*TASK*:
Please show every line in the entries below that includes the word "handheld".

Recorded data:
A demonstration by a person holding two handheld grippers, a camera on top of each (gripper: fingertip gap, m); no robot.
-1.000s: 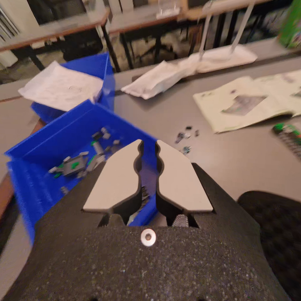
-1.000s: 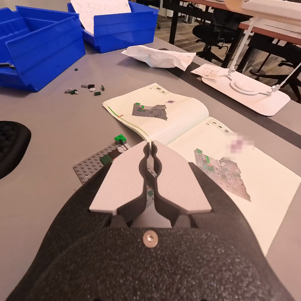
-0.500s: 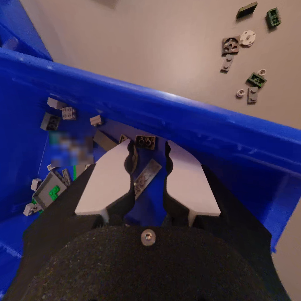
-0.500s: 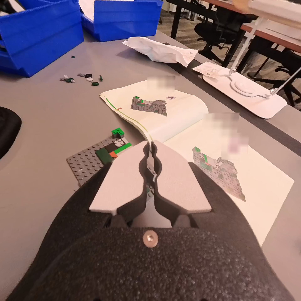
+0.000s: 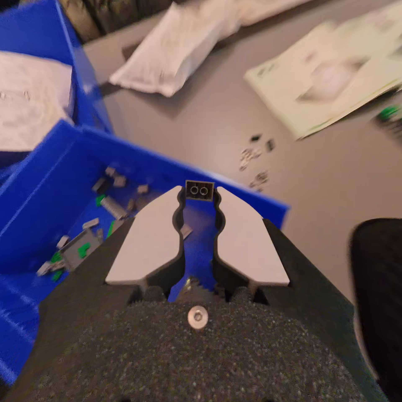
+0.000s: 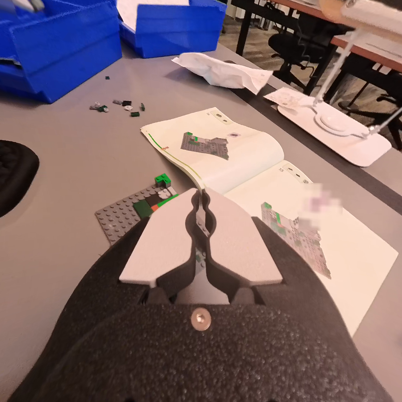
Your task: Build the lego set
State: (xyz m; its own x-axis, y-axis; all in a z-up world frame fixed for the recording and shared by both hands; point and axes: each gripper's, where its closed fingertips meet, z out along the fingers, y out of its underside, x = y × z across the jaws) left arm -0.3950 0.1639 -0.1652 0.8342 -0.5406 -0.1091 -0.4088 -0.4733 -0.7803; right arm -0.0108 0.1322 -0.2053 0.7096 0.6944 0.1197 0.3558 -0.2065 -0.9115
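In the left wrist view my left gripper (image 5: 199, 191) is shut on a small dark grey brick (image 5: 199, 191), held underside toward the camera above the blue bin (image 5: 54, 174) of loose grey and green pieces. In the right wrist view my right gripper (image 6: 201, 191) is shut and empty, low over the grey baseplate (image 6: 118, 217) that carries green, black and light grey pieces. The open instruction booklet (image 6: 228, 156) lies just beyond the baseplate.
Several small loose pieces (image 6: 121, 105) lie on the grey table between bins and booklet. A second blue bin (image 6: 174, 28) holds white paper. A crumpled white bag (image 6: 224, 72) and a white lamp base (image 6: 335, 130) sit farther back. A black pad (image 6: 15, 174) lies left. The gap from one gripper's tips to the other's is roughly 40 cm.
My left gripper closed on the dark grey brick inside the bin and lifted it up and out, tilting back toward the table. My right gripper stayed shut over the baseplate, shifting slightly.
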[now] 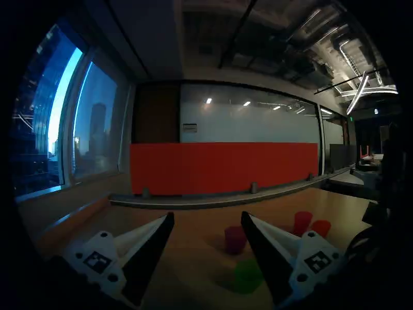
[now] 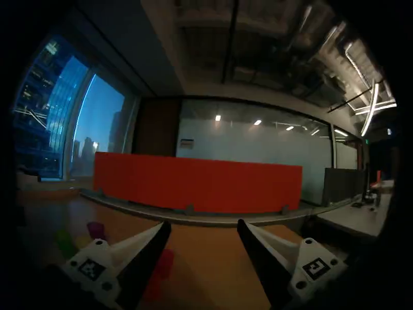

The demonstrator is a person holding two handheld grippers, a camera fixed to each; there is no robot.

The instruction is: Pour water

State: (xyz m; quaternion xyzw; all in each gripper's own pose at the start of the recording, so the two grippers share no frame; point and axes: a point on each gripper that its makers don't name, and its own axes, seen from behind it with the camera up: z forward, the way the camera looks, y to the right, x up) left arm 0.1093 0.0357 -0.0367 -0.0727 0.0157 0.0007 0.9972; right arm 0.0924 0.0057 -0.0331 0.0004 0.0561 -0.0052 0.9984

*ANSWER TO THIS EXERCISE*:
A demonstration by a person holding two handheld grippers, a camera on top of each (gripper: fingertip gap, m); no robot.
The demonstrator is a person holding two handheld grippers, a camera fixed to each; there is no robot.

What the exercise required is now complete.